— Data segment —
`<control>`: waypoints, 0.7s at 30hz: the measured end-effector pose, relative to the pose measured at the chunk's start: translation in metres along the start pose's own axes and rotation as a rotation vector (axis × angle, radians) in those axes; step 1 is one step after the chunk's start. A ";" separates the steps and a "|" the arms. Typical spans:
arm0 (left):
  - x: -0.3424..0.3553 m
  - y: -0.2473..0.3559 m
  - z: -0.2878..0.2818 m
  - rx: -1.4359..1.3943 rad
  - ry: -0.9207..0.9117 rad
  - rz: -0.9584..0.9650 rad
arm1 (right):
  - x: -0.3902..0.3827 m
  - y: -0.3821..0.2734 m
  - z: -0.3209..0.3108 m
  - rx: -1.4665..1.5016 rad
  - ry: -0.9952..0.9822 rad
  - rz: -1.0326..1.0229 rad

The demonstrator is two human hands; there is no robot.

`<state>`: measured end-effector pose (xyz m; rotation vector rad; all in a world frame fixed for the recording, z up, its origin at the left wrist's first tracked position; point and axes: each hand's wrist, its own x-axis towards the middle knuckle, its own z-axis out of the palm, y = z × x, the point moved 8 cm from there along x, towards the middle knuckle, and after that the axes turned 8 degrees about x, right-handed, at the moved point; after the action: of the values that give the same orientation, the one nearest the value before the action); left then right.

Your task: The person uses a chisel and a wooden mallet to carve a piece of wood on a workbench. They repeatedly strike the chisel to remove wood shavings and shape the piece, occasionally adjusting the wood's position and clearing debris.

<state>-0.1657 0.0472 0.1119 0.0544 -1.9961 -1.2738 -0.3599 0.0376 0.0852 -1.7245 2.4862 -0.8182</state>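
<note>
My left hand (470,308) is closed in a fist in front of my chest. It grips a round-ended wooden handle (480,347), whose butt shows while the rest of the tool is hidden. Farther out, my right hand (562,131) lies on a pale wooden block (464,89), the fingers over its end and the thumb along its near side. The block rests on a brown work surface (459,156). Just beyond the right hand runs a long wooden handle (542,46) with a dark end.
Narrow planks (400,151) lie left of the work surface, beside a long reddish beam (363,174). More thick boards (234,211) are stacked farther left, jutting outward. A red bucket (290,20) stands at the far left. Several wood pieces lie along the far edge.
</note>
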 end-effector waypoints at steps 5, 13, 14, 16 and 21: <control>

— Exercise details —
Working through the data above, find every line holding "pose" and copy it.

— Finished task —
`<control>`: waypoints, 0.7s at 30hz: the measured end-effector pose, relative to the pose measured at the chunk's start: translation in metres along the start pose's own axes and rotation as a rotation vector (axis × angle, radians) in those axes; step 1 is one step after the chunk's start. A ";" separates the steps and a "|" the arms. Typical spans:
`<state>`: measured end-effector pose (xyz m; rotation vector rad; all in a world frame fixed for the recording, z up, its origin at the left wrist's first tracked position; point and axes: each hand's wrist, its own x-axis towards the middle knuckle, its own z-axis out of the palm, y = z × x, the point moved 8 cm from there along x, towards the middle knuckle, and after that the axes turned 8 degrees about x, right-handed, at the moved point; after the action: of the values that give the same orientation, the one nearest the value before the action); left then right.

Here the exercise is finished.